**What you need to do:** From the data underneath, reproduce exactly the stretch that begins at the line with "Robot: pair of" and ends after the line with "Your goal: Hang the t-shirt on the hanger".

**Source data:**

--

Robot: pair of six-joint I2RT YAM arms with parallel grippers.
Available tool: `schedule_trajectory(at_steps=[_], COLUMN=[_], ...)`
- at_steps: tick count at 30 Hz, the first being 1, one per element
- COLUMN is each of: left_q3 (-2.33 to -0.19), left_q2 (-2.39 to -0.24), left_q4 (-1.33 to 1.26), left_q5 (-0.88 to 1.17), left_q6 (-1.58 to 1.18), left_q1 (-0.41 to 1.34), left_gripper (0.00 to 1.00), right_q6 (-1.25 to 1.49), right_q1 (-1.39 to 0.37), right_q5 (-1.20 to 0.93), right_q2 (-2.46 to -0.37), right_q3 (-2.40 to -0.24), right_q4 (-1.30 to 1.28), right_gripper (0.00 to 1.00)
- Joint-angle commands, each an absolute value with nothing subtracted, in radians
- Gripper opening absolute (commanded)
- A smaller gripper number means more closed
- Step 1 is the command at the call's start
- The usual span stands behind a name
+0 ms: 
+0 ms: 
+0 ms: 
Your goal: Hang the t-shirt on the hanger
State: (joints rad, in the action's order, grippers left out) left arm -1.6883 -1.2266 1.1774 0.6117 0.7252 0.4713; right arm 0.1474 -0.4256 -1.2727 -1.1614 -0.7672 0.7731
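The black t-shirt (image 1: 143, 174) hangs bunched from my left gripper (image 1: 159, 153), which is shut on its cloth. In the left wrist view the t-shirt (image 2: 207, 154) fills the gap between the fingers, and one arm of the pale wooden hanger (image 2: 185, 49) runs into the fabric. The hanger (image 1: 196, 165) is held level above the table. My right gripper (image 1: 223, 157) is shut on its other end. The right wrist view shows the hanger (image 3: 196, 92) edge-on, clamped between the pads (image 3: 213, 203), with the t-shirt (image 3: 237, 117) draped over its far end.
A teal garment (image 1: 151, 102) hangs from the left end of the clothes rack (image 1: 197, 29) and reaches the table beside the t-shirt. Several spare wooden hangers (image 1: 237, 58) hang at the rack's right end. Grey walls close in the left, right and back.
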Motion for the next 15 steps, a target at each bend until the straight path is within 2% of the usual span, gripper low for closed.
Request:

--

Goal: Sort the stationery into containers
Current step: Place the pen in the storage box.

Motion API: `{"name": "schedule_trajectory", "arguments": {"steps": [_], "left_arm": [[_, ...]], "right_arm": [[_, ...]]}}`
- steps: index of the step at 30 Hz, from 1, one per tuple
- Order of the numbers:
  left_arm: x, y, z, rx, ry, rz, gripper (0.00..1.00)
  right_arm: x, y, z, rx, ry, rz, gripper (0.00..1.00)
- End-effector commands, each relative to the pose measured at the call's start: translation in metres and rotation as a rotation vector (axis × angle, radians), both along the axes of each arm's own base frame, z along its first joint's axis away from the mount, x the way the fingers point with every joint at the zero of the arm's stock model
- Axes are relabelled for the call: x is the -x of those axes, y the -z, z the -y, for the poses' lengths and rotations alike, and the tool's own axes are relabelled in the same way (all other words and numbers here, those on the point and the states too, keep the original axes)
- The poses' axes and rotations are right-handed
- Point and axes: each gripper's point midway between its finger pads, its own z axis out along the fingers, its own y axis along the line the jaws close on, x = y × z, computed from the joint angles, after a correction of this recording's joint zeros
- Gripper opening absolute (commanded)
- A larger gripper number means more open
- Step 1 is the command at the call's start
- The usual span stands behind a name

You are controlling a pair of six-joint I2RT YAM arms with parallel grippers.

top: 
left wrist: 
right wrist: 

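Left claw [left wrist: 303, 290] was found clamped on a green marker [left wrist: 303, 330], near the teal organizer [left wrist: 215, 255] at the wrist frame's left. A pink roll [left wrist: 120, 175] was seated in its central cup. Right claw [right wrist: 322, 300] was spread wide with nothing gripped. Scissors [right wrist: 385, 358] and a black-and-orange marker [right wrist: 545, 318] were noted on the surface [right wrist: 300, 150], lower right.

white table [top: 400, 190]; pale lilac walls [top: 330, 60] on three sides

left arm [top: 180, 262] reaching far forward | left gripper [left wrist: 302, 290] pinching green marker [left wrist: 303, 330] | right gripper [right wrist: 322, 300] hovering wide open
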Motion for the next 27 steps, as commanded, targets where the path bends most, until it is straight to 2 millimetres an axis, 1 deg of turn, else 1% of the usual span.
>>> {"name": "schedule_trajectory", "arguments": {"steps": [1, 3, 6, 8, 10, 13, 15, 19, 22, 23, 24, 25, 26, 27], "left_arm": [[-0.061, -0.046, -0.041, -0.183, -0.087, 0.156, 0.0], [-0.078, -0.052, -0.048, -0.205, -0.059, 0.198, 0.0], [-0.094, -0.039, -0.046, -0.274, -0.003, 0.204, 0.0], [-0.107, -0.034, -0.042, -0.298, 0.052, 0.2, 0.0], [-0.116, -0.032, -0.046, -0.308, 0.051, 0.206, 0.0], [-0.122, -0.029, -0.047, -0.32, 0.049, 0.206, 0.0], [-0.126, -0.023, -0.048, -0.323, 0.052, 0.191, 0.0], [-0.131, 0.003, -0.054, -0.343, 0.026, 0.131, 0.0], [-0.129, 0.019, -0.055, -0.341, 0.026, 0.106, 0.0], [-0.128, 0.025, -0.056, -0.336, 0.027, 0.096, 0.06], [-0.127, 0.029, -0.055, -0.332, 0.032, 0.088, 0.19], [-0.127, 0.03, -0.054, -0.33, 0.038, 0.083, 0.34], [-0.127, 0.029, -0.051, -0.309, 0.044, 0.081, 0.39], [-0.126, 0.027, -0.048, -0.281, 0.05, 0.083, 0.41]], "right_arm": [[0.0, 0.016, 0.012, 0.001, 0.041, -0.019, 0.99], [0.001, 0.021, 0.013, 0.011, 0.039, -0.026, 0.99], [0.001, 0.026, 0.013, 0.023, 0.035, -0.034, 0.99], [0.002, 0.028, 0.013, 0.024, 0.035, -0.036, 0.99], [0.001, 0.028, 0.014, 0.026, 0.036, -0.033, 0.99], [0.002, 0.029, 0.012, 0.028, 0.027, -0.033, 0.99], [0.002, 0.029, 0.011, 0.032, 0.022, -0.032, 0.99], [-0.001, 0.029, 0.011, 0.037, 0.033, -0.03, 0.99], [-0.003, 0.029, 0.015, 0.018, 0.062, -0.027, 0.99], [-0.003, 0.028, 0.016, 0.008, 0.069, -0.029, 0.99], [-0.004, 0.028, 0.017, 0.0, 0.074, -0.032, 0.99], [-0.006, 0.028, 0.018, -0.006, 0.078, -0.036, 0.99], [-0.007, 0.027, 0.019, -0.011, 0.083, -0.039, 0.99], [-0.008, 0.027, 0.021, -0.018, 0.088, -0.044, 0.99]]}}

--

**Reply:**
Robot: pair of six-joint I2RT YAM arms with parallel grippers.
Available tool: `schedule_trajectory(at_steps=[_], COLUMN=[_], ...)`
- at_steps: tick count at 30 Hz, the first being 1, one per element
- COLUMN is each of: left_q3 (-2.33 to -0.19), left_q2 (-2.39 to -0.24), left_q4 (-1.33 to 1.26), left_q5 (-0.88 to 1.17), left_q6 (-1.58 to 1.18), left_q1 (-0.41 to 1.34), left_gripper (0.00 to 1.00), right_q6 (-1.25 to 1.49), right_q1 (-1.39 to 0.37), right_q5 (-1.20 to 0.93), right_q2 (-2.46 to -0.37), right_q3 (-2.40 to -0.24), right_q4 (-1.30 to 1.28), right_gripper (0.00 to 1.00)
- Joint-angle commands, each an absolute value with nothing subtracted, in radians
- Gripper opening absolute (commanded)
- A smaller gripper number means more closed
- Step 1 is the command at the call's start
- The usual span stands behind a name
+0 ms: 
+0 ms: 
+0 ms: 
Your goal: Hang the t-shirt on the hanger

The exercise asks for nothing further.